TASK ITEM: Look through the entries that follow and return each line that has the string "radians".

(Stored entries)
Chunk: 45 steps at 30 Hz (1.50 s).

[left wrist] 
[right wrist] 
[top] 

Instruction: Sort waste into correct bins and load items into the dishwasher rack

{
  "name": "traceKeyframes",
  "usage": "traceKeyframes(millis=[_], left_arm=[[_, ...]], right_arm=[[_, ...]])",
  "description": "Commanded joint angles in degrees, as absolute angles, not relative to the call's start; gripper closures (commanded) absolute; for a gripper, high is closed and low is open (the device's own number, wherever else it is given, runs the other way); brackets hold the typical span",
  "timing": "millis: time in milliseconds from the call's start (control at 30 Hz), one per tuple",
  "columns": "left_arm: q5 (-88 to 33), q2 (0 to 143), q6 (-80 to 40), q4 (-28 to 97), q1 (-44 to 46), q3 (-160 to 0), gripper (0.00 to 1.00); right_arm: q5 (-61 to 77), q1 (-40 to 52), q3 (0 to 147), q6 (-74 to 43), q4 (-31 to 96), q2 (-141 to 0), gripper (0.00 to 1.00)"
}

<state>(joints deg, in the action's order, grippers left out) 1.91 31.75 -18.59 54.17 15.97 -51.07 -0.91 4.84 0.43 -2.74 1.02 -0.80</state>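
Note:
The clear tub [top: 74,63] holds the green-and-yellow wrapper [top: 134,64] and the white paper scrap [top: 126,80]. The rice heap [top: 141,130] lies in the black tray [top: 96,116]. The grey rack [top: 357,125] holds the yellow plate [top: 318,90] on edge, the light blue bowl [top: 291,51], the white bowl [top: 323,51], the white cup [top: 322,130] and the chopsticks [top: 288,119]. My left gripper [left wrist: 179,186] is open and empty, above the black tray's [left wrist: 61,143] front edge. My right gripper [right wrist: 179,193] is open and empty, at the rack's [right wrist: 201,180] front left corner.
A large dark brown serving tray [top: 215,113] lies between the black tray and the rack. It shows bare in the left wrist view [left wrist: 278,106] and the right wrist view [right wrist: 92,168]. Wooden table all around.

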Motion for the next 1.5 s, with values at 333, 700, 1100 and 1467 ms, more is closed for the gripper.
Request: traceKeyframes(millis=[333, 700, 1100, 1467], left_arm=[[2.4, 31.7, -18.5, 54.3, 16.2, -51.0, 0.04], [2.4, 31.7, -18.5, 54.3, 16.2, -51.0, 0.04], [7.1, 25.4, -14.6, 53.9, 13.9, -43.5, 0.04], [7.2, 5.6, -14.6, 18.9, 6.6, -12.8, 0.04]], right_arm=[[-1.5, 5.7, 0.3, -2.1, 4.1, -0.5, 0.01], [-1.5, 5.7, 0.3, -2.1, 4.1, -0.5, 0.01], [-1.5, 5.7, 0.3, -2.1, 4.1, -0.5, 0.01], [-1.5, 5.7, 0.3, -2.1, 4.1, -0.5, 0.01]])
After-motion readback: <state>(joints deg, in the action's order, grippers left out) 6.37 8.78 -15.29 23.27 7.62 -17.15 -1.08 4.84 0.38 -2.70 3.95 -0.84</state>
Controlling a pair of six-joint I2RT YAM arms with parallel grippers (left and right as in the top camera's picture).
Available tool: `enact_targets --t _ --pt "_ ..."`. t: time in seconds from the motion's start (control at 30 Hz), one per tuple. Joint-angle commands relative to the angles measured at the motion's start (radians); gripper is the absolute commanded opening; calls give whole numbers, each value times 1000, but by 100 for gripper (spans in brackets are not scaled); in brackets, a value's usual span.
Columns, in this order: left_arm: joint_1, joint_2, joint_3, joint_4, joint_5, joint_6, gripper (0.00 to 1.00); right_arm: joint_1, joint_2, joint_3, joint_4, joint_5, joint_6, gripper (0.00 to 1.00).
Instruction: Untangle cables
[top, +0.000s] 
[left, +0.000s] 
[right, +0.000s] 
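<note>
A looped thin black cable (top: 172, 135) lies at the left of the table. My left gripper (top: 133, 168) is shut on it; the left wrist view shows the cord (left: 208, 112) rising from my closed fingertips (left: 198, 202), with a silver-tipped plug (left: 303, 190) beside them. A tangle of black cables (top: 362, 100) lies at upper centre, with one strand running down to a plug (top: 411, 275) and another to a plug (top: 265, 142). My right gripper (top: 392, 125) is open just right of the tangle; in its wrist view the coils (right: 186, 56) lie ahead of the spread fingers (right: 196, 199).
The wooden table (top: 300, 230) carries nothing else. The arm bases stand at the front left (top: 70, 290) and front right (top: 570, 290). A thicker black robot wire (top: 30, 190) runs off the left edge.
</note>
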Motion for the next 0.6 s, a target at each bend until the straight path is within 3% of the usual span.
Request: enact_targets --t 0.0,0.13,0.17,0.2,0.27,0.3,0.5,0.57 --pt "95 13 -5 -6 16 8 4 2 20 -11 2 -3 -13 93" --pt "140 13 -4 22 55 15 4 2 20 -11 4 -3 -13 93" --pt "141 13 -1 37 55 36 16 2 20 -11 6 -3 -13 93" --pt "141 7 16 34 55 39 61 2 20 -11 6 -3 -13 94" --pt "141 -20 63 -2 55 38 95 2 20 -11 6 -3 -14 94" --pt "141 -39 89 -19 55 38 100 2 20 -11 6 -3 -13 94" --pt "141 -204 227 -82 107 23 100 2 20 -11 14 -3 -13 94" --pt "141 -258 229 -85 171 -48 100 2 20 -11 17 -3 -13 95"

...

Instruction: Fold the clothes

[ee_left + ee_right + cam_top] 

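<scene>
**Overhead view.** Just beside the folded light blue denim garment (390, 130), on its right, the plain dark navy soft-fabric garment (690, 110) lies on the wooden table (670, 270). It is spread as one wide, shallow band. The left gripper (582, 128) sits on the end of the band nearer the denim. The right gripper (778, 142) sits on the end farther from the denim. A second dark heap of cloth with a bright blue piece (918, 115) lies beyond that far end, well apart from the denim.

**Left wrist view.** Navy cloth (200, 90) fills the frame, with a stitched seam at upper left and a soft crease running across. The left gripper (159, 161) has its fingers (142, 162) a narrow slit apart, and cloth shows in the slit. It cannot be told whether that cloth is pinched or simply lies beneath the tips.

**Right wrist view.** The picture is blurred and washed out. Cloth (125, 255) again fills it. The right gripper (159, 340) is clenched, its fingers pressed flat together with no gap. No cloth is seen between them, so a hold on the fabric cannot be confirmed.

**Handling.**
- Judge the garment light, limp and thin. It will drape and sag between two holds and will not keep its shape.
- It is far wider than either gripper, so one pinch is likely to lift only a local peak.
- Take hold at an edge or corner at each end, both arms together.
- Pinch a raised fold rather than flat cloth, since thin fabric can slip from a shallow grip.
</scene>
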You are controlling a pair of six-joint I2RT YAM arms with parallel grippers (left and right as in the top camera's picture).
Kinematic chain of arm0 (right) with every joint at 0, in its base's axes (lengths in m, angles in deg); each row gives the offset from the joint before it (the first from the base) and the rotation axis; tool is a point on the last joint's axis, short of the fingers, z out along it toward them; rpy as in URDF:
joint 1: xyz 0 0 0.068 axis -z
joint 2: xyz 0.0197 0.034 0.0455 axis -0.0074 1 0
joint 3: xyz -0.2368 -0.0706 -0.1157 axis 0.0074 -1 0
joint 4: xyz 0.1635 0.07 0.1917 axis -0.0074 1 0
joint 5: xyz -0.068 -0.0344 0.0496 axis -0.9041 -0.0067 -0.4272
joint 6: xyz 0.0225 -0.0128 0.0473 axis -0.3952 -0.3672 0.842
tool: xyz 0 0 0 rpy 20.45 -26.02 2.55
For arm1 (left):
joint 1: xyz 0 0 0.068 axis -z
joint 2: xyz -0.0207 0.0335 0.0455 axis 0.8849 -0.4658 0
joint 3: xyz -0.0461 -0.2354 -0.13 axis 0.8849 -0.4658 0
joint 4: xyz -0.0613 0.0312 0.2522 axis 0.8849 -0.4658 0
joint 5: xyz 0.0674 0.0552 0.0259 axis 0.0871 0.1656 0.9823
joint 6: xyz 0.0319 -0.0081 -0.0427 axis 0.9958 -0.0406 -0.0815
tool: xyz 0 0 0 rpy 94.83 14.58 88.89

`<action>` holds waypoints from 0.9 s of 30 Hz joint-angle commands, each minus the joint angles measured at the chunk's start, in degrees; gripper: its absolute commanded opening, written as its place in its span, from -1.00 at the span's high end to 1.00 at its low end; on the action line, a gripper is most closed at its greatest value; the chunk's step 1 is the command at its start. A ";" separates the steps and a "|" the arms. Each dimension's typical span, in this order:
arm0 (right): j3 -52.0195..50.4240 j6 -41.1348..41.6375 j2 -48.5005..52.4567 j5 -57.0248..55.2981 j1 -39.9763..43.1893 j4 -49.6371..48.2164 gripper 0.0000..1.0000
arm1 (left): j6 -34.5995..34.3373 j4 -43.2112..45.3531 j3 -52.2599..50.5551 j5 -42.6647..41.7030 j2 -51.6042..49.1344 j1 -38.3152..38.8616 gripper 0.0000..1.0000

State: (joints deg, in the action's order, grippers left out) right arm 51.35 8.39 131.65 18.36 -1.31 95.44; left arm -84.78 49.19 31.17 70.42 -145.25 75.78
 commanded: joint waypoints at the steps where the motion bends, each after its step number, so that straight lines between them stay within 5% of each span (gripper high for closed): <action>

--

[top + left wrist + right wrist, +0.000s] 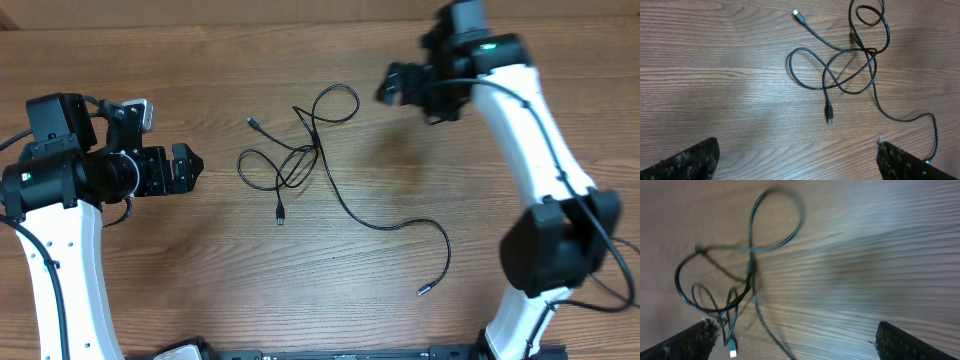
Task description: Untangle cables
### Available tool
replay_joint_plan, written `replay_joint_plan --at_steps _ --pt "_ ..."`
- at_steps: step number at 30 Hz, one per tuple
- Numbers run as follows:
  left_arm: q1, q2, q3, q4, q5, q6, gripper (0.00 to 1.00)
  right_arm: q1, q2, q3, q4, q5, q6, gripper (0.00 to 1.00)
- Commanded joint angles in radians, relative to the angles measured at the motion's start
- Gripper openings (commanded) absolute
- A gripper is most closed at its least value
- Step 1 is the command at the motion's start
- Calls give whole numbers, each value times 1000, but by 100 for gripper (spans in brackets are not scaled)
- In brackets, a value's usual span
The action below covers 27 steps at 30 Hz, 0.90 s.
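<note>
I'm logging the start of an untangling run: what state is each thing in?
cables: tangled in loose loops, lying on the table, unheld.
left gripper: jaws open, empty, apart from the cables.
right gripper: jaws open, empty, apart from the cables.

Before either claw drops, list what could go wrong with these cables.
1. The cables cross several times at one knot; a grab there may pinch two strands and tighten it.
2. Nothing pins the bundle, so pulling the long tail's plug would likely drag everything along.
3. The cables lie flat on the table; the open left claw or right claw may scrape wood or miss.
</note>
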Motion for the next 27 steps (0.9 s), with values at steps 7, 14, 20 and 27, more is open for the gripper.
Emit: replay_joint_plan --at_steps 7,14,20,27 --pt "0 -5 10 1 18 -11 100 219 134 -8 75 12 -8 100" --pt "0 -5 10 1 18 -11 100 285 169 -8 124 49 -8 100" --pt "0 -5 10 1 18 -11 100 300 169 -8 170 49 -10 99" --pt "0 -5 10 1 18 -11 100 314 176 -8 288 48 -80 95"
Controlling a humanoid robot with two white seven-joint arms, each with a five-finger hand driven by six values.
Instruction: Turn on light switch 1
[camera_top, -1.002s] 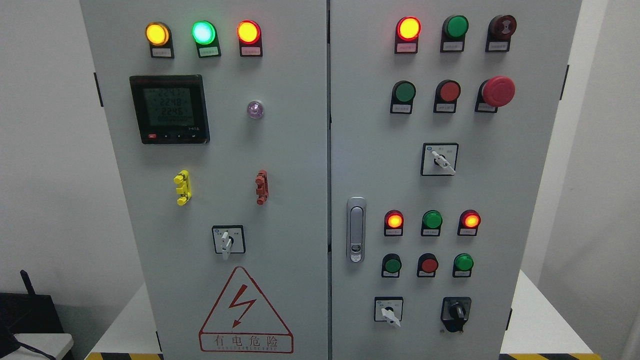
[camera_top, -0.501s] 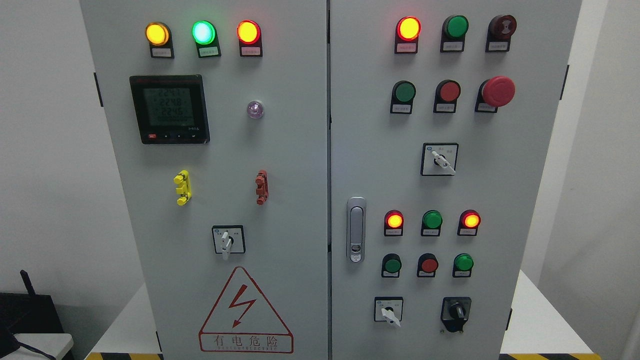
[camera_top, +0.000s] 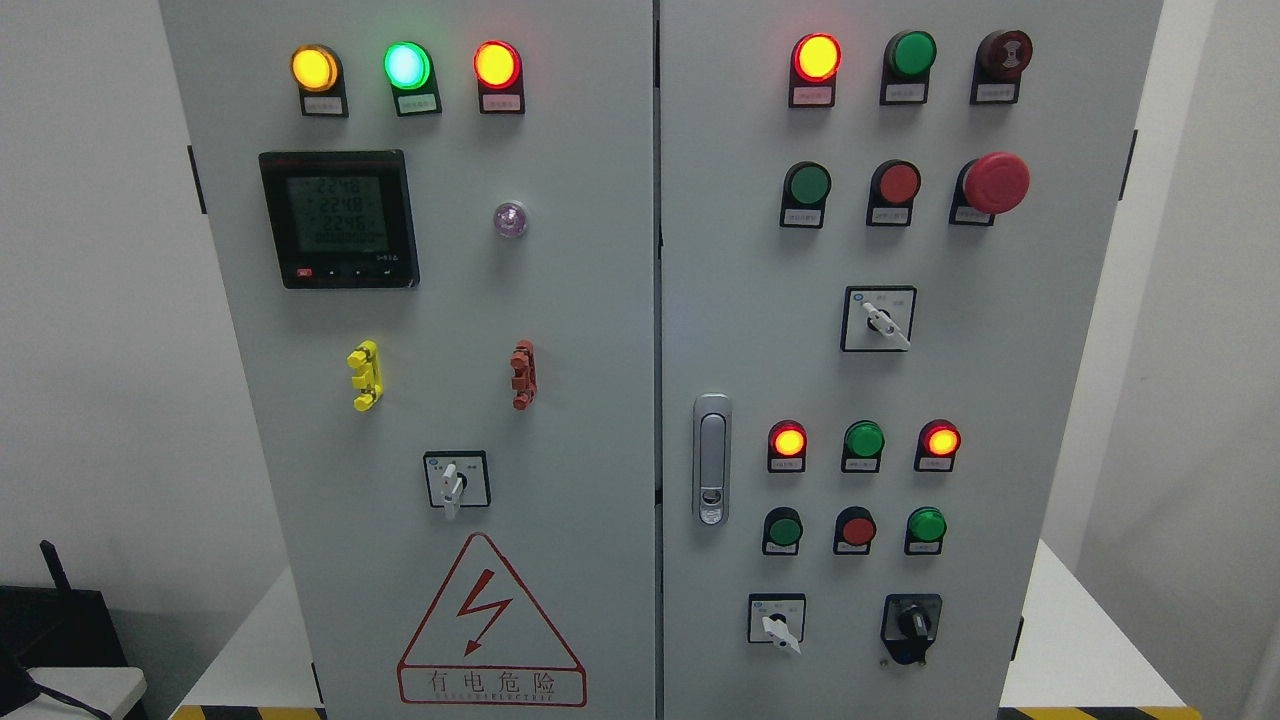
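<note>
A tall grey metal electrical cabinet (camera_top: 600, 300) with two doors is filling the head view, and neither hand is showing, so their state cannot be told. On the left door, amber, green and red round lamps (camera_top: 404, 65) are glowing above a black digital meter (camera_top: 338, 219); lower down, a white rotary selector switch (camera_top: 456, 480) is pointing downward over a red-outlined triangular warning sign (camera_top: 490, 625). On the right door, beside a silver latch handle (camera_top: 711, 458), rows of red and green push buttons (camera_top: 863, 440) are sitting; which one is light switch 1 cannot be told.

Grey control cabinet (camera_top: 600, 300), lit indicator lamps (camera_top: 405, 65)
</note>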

YOUR SOLUTION:
Available tool: `enact_targets --t _ --pt "_ ..."`. t: time in seconds from the motion's start (control at 30 Hz), one per tuple. Joint-angle commands relative to the angles measured at the motion's start (radians); gripper is the absolute commanded opening; calls give whole numbers, each value times 1000, but by 100 for gripper (spans in brackets are not scaled); in brackets, a value's usual span.
- Commanded joint angles in radians, relative to the angles measured at the motion's start

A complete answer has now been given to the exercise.